Seven Samurai Imagery

Outsider

The peasant farmers are keening over the knowledge that the bandits will return to kill them and steal their crop. One man says they should kill them and he is rebuked for saying it. Kurosawa composes a quick image of this man stepping to the outside of the kneeling community. It shows how his idea is outside the bounds of what they believe can and should be done. This kind of imagery, in which one man stands outside of the crowd, is used throughout the film to visually represent someone’s intellectual isolation.

Graves

Before the samurai arrive in their farming community, Manzo drops low to the ground in fear. Kurosawa shoots him from a low angle, and we see a hill behind the man with graves along the side. The peasant fears that the samurai will not be able to protect the village, and fears the harm they might bring as well, and his fears are magnified by his surroundings—death is all around them, lurking over the village from above. Later, the graves of the samurai and the villagers will hold other important meanings as well; for example, Kikuchiyo’s samurai burial represents an acceptance of him as a samurai despite his peasant birth.

Rice and Money

The farmers have been feeding the samurai with rice as a form of payment while they put together the seven samurai needed to protect the village. When the rice is stolen we see it scattered on the ground and Yohei begins to collect it off the floorboards as it is all they have left to eat. Kurosawa shoots his hands in close up as he picks up the rice grain by grain. Then coins appear in frame. They are from the samurai apprentice Katsushiro.
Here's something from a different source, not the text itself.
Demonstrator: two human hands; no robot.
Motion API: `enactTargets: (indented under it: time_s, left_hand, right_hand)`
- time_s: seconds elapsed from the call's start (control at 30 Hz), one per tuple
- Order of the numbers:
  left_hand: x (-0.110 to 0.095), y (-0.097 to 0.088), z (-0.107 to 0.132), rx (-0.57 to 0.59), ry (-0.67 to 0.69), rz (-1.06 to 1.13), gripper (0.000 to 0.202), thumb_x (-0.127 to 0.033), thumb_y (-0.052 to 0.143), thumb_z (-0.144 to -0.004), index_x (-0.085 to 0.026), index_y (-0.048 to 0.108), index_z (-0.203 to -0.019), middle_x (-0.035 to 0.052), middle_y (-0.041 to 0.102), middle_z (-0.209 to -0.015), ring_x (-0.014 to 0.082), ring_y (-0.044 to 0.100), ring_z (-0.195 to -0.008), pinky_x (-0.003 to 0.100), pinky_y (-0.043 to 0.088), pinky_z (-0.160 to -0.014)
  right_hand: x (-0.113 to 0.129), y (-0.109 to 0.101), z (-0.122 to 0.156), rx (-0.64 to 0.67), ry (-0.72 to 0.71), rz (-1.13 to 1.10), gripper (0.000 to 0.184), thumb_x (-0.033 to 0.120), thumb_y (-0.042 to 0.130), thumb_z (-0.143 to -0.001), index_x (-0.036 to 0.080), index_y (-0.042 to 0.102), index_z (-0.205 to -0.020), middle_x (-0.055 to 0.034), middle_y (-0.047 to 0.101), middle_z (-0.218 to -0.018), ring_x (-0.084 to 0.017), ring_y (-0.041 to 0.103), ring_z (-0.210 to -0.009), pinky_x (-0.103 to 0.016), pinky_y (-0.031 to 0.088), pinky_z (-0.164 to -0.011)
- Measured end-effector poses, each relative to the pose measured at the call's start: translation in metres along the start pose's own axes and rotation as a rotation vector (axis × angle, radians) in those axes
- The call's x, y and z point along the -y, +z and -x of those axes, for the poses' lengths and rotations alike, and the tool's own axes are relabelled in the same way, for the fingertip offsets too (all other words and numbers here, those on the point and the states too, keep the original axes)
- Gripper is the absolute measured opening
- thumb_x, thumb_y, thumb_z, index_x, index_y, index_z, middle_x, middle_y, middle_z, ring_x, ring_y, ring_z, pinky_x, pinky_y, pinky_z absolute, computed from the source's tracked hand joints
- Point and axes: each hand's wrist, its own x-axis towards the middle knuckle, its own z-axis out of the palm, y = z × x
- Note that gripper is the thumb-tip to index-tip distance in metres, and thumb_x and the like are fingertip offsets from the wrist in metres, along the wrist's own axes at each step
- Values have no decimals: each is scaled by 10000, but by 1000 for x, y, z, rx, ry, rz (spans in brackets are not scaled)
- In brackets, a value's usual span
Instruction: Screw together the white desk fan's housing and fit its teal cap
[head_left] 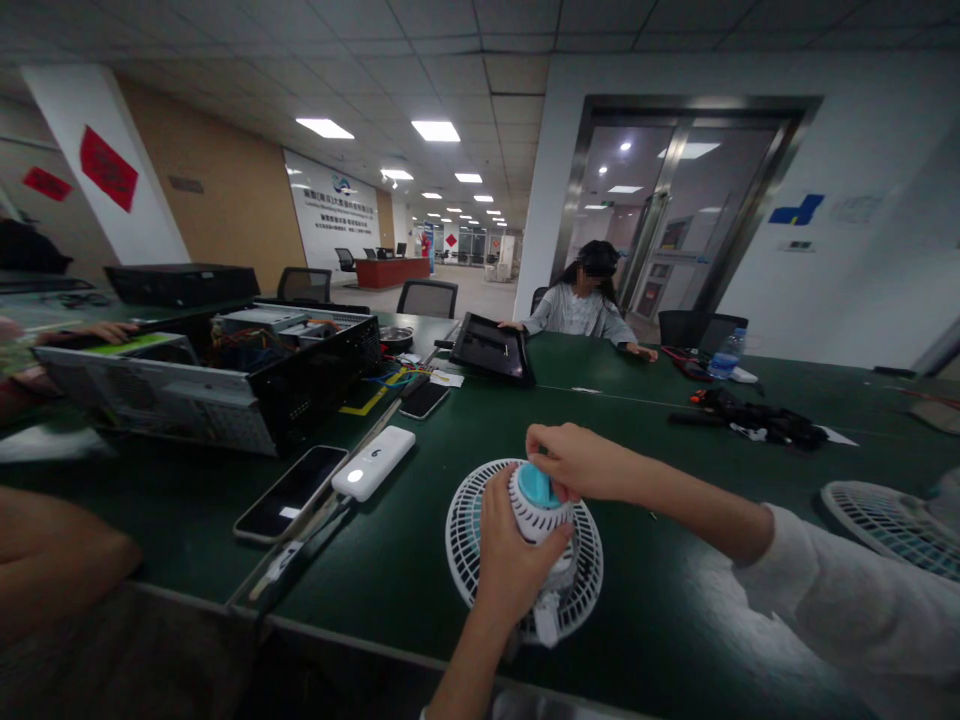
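Observation:
A small white desk fan [525,540] lies on the dark green table, its round wire guard flat and its white ribbed motor housing facing up. My left hand [517,568] comes up from the bottom and wraps around that housing. My right hand [570,462], reaching in from the right in a white sleeve, has its fingertips on a cyan cap [535,486] at the top of the fan. The hands hide part of the housing and guard.
Beside the fan lie a white power bank [373,463] and a smartphone [291,493]. A second fan guard [892,525] sits at the right edge. An open computer case [202,385] stands at left, with a co-worker's hand [101,333] on it. Another person [581,300] sits across the table.

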Motion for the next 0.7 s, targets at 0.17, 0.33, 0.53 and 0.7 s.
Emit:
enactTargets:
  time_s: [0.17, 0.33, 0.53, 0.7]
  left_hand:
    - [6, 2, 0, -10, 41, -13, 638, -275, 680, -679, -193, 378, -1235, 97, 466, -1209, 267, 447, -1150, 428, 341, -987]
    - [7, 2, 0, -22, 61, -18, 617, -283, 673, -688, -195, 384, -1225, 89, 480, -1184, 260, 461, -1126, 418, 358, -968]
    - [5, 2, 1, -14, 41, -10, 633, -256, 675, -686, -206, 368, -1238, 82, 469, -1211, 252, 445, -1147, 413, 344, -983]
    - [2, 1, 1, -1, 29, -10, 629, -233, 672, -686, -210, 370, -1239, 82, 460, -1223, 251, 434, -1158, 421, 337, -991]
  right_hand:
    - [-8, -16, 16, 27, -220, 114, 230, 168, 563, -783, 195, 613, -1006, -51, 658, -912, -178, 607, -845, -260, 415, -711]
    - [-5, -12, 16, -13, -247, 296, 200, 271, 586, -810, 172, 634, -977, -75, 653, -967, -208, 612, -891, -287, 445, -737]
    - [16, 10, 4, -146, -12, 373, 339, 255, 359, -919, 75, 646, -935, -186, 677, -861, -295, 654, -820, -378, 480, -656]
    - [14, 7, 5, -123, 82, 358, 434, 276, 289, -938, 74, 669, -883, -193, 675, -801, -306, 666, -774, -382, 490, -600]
The image conveys a sudden shift from the desperation of the peasants, as they scrounge for grains of rice, to an image of wealth or plenty; this foreshadows that the samurai are willing to give far more than expected in order to protect these people, and that they bring times of plenty with them (which come with the defeat of the bandits)

The mill wheel

The mill is an important part of the village and becomes the particular focus of several images throughout the film. It is particularly emphasized when we are first introduced to the old man, in a series of shots that close in on the wheel as it turns in the stream. This image serves many purposes: it highlights the old man’s importance in the village, as he lives in the mill house; it foreshadows the old man’s decision to make the villagers eat only millet; and it foreshadows the destruction of the mill when the bandits first attack. Its cyclical nature also may symbolize the changing seasons and the passage of time, which creates an urgency among the villagers to solve the bandit problem before they attack again. This cyclical imagery is important again later, when Kikuchiyo finds the orphaned baby after the old man and the young couple die—in this scene, Kikuchiyo’s shared story with the baby brings out the cyclical nature of the destruction and chaos of the era. When the wheel burns down and collapses, and ceases to turn, it foreshadows the coming victory of the villagers and samurai, which represents an end to this cycle.